PROBLEM DESCRIPTION
Show every line of the data that includes the word "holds".
◆ ◆ ◆ ◆
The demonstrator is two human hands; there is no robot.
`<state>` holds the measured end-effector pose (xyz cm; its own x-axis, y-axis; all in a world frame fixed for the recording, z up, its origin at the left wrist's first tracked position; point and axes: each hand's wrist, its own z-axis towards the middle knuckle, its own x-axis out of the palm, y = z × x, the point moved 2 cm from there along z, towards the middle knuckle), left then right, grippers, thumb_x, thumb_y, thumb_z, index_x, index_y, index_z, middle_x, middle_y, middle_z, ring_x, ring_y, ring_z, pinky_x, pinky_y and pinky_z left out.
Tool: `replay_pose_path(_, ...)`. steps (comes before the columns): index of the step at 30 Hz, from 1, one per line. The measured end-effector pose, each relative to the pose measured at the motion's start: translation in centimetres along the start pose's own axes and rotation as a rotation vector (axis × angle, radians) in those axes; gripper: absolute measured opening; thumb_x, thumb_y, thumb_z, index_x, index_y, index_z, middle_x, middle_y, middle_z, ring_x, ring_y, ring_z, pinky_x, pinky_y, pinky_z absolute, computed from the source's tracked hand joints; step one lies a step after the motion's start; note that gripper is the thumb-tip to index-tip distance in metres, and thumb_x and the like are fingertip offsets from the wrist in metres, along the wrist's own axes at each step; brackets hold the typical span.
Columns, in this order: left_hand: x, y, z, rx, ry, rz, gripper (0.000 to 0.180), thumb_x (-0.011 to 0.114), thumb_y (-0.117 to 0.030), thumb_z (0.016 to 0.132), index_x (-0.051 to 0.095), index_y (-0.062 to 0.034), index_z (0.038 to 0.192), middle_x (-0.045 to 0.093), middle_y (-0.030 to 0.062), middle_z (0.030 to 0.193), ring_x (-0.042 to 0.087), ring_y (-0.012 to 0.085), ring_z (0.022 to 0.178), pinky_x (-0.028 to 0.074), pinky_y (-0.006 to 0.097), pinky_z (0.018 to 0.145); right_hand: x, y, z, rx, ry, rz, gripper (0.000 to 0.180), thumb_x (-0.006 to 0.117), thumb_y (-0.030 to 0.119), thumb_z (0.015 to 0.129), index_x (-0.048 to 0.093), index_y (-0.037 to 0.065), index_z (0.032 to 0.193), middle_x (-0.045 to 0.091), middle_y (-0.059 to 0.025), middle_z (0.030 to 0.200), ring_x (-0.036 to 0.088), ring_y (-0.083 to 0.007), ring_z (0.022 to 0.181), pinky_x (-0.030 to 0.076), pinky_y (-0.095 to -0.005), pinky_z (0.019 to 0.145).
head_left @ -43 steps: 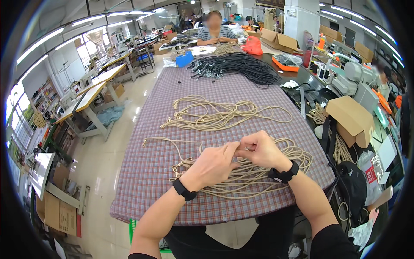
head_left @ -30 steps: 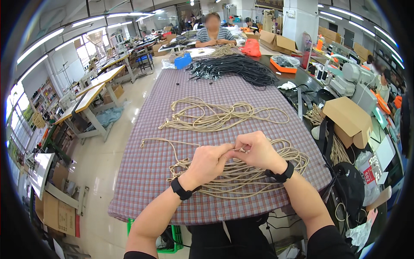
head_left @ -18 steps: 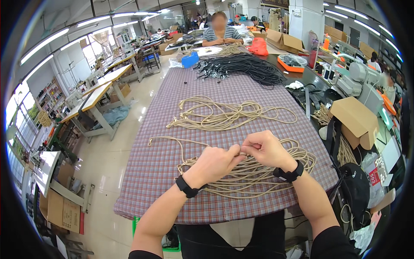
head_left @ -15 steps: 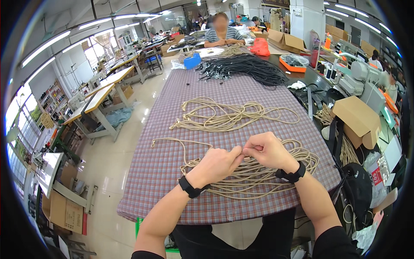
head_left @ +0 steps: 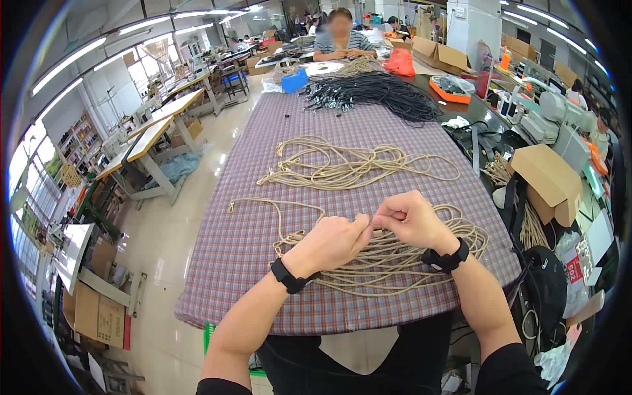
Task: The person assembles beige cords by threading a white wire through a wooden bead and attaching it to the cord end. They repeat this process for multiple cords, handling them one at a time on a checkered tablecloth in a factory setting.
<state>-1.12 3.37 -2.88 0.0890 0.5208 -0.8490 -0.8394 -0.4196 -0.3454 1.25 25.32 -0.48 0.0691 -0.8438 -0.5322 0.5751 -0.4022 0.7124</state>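
Above a looped bundle of beige cord (head_left: 388,276), my left hand (head_left: 339,238) and my right hand (head_left: 411,220) meet, both closed in a pinch with fingertips nearly touching. What lies between them is too small and covered to make out. One loose cord strand (head_left: 278,214) with a metal end clip (head_left: 232,207) runs from the left and disappears behind my left hand. More metal clips (head_left: 282,247) lie left of my wrist. Farther up the checked tablecloth (head_left: 224,276) rests a second bundle of beige cord (head_left: 355,168), with clips at its left end.
A heap of black cords (head_left: 382,95) with metal ends covers the far table, beside a blue box (head_left: 293,80). Someone in a striped shirt (head_left: 342,46) sits opposite. An open cardboard box (head_left: 546,181) and a black bag (head_left: 545,283) crowd the right side.
The view has tilted a little, so near things appear slightly higher. My hands keep almost the same pinch over the cord. The person opposite has lifted their head somewhat.
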Motion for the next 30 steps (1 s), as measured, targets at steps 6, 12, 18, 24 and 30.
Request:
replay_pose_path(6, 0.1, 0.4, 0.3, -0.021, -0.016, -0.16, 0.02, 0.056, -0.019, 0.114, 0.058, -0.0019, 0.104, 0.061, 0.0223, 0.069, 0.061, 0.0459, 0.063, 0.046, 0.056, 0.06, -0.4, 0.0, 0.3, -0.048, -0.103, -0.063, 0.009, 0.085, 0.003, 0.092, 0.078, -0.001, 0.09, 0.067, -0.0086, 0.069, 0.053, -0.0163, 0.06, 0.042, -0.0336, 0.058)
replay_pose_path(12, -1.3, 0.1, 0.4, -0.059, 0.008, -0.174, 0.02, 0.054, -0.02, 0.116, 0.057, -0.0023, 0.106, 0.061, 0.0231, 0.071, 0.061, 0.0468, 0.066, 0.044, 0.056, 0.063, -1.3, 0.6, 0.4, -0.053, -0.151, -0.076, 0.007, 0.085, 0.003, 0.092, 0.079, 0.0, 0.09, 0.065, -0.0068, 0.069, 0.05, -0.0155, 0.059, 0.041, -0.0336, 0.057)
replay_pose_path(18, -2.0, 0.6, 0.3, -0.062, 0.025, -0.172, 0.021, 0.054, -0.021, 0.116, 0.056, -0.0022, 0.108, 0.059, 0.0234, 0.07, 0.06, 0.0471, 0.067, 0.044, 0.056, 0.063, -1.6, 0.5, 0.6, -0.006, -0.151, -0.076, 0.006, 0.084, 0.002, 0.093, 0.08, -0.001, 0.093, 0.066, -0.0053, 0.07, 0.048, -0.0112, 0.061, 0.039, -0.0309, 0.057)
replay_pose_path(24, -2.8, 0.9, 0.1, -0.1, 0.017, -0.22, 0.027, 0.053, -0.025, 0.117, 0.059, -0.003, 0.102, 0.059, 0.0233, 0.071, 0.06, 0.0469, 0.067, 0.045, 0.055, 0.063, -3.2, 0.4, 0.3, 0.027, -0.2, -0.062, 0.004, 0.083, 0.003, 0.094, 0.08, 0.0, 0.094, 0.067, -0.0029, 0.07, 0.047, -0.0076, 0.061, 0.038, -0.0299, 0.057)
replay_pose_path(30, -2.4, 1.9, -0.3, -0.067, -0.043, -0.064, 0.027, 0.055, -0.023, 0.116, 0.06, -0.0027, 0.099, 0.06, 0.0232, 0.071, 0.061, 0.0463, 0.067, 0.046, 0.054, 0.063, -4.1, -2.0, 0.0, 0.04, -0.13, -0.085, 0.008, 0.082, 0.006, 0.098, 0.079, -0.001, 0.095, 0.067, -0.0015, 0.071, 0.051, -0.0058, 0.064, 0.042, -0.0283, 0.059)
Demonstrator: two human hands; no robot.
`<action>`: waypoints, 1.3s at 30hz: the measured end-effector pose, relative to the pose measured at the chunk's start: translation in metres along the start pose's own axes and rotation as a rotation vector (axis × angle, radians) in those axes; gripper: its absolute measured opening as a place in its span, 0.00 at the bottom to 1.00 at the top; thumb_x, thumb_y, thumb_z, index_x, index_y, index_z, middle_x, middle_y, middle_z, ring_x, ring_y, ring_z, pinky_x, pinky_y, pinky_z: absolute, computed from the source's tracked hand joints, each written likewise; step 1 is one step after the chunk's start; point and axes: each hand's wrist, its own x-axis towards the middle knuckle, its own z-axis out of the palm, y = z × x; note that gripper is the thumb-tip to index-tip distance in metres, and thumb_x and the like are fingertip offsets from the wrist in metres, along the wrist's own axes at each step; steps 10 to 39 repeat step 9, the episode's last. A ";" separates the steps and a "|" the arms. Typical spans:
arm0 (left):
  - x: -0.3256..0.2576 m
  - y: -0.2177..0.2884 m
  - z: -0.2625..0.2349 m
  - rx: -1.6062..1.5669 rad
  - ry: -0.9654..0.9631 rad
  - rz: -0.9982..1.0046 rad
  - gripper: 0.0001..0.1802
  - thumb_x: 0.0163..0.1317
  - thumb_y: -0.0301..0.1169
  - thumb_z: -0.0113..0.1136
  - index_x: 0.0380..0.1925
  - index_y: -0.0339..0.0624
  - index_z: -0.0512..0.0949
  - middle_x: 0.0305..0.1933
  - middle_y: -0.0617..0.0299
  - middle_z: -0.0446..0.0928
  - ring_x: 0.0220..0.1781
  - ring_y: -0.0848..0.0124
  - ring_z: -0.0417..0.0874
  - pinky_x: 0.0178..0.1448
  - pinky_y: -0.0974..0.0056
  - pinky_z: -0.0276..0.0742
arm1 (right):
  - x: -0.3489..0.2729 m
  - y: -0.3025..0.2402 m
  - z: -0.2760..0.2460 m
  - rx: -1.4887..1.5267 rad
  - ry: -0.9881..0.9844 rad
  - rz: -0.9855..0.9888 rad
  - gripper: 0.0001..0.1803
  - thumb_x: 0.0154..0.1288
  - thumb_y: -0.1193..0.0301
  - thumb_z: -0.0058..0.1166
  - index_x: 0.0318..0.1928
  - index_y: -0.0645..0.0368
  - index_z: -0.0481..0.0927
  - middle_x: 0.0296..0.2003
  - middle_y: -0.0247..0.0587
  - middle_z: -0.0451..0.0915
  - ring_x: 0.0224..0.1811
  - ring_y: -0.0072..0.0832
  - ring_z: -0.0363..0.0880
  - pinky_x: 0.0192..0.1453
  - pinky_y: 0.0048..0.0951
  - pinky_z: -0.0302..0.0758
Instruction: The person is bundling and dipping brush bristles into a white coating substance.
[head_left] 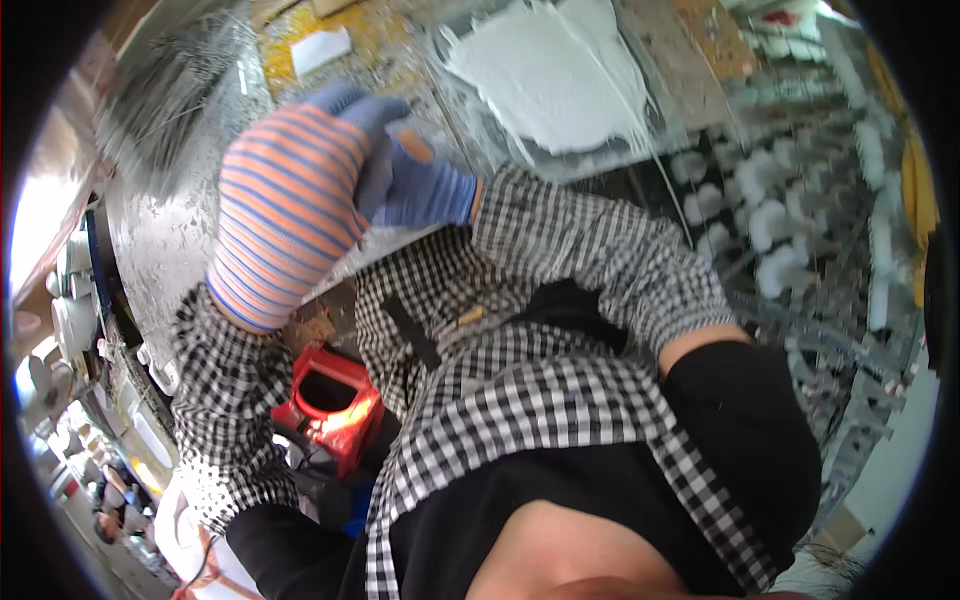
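My left hand (285, 205), in an orange glove with blue stripes, is raised over the grey worktable (160, 225). Its fingers curl toward my right hand (425, 185), which wears a blue glove with an orange patch. The two hands meet, fingers bent together; whatever lies between them is hidden or too small to make out. Just beyond my left hand lies a loose bundle of thin grey wires or rods (165, 100). Past my right hand, thick white paste (555, 75) is spread over a flat board.
On the right stand dark metal racks (840, 210) with rounded white pieces (775, 225). A white slip (320, 50) lies on a yellow-stained patch at the back. Below the table edge is a red plastic stool (335, 400). Another person (115, 500) appears far off, lower left.
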 end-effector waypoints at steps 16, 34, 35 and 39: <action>0.144 0.021 0.051 -0.683 0.131 0.528 0.22 0.60 0.35 0.65 0.54 0.42 0.77 0.50 0.54 0.80 0.51 0.60 0.82 0.52 0.55 0.82 | -0.065 -0.149 -0.132 -1.942 0.022 -0.982 0.23 0.56 0.57 0.69 0.45 0.61 0.82 0.39 0.40 0.85 0.39 0.28 0.86 0.43 0.29 0.86; 0.144 0.021 0.051 -0.683 0.131 0.528 0.22 0.60 0.35 0.65 0.54 0.42 0.77 0.50 0.54 0.80 0.51 0.60 0.82 0.52 0.55 0.82 | -0.065 -0.149 -0.132 -1.942 0.022 -0.982 0.23 0.56 0.57 0.69 0.45 0.61 0.82 0.39 0.40 0.85 0.39 0.28 0.86 0.43 0.29 0.86; 0.144 0.021 0.051 -0.683 0.131 0.528 0.22 0.60 0.35 0.65 0.54 0.42 0.77 0.50 0.54 0.80 0.51 0.60 0.82 0.52 0.55 0.82 | -0.065 -0.149 -0.132 -1.942 0.022 -0.982 0.23 0.56 0.57 0.69 0.45 0.61 0.82 0.39 0.40 0.85 0.39 0.28 0.86 0.43 0.29 0.86; 0.144 0.021 0.051 -0.683 0.131 0.528 0.22 0.60 0.35 0.65 0.54 0.42 0.77 0.50 0.54 0.80 0.51 0.60 0.82 0.52 0.55 0.82 | -0.065 -0.149 -0.132 -1.942 0.022 -0.982 0.23 0.56 0.57 0.69 0.45 0.61 0.82 0.39 0.40 0.85 0.39 0.28 0.86 0.43 0.29 0.86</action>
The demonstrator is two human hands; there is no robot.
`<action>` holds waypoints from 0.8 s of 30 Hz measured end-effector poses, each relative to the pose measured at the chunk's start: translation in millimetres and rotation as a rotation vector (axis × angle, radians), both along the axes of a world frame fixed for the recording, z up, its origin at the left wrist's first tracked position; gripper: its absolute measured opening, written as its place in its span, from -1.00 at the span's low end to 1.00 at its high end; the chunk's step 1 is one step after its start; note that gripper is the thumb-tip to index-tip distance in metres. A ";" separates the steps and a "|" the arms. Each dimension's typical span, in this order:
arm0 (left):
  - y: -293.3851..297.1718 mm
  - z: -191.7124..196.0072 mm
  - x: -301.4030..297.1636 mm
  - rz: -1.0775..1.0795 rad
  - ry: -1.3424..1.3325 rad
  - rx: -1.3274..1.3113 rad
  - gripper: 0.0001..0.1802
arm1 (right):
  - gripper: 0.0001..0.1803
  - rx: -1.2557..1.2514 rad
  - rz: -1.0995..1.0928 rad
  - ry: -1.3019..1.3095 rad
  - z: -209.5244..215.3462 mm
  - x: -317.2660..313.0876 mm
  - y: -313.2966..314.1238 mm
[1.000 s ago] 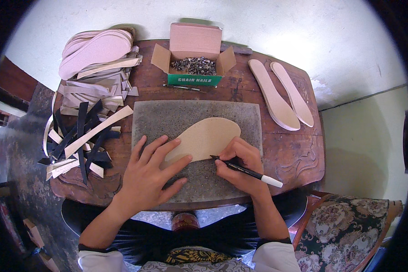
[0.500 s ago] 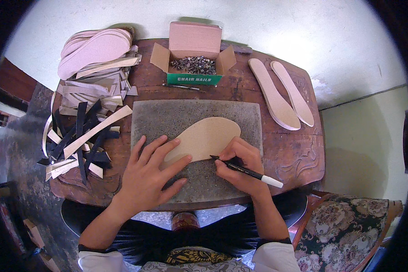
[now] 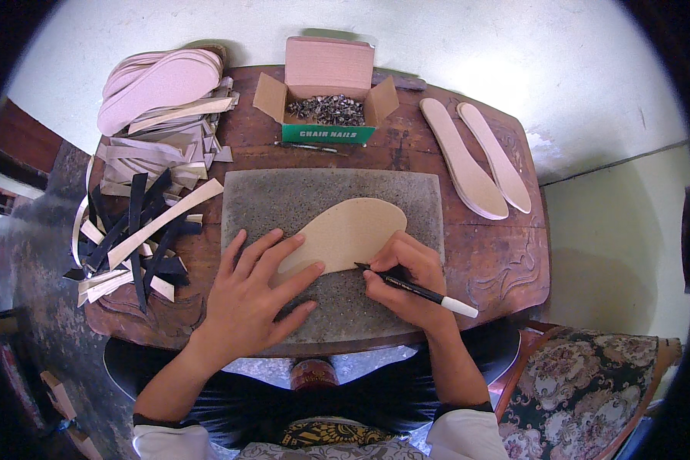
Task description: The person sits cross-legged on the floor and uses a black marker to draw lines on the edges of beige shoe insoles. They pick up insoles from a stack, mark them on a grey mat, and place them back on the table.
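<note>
A beige insole (image 3: 349, 234) lies flat on a grey speckled stone slab (image 3: 330, 314). My left hand (image 3: 257, 291) is spread out, its fingertips resting on the insole's narrower left part and covering some of it. In my right hand (image 3: 410, 280) is a black marker (image 3: 422, 290) with a white end, held like a pen. The marker's tip touches or nearly touches the insole's lower edge, right of my left index finger. My right fingers rest beside the insole's right end.
On the wooden table (image 3: 483, 261), an open green box of nails (image 3: 326, 115) stands at the back. Shoe insoles (image 3: 468, 161) lie at the right. Stacked insoles (image 3: 161, 80) and pale strips (image 3: 157, 157) fill the back left, above black and cream strips (image 3: 138, 234). A flowered chair (image 3: 583, 391) stands lower right.
</note>
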State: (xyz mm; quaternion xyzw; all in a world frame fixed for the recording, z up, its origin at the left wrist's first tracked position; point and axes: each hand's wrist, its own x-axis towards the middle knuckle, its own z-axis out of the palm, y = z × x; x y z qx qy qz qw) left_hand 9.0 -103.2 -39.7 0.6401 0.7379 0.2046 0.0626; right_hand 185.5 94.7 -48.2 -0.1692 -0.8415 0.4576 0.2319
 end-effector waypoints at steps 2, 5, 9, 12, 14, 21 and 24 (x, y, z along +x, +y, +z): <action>0.2 0.1 -0.1 0.000 0.001 0.002 -0.43 | -0.77 0.006 0.001 0.002 0.2 -0.1 0.7; -0.2 -0.1 0.1 0.003 0.002 0.004 -0.43 | -0.77 -0.005 -0.002 0.000 1.4 0.0 -0.5; 0.2 0.6 0.3 0.003 0.004 0.002 -0.44 | -0.77 -0.004 0.005 0.007 1.1 0.1 0.0; 0.2 1.1 0.3 0.004 0.003 0.001 -0.44 | -0.77 -0.003 0.002 0.008 1.1 0.2 -0.2; 0.5 0.4 0.4 0.003 0.000 0.002 -0.44 | -0.77 -0.024 0.004 0.003 -0.1 0.8 -0.1; 0.3 1.1 -0.2 0.000 -0.003 0.003 -0.43 | -0.77 -0.022 -0.004 0.007 0.6 0.5 -0.2; 0.0 1.3 -0.1 0.001 0.001 0.003 -0.42 | -0.77 -0.048 -0.021 0.051 -1.3 0.5 0.7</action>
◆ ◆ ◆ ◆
REPLY
`<state>` holds the measured end-effector pose (xyz cm; its own x-axis, y-axis; all in a world frame fixed for the recording, z up, its origin at the left wrist's first tracked position; point and axes: each hand's wrist, its own z-axis towards the middle knuckle, its own x-axis out of the palm, y = z × x, the point moved 2 cm from there along z, towards the middle knuckle), left then right, grippers, thumb_x, thumb_y, thumb_z, index_x, index_y, index_z, middle_x, middle_y, middle_z, ring_x, ring_y, ring_z, pinky_x, pinky_y and pinky_z left out.
`<action>` holds waypoints from 0.8 s of 30 Hz measured end-effector poses, each relative to the pose measured at the chunk's start: translation in millimetres and rotation as a rotation vector (axis × angle, radians), both along the axes of a world frame fixed for the recording, z up, its origin at the left wrist's first tracked position; gripper: its absolute measured opening, written as its place in its span, from -1.00 at the span's low end to 1.00 at its high end; the chunk's step 1 is one step after its start; note that gripper is the thumb-tip to index-tip distance in metres. A ";" separates the steps and a "|" the arms. Each dimension's typical span, in this order:

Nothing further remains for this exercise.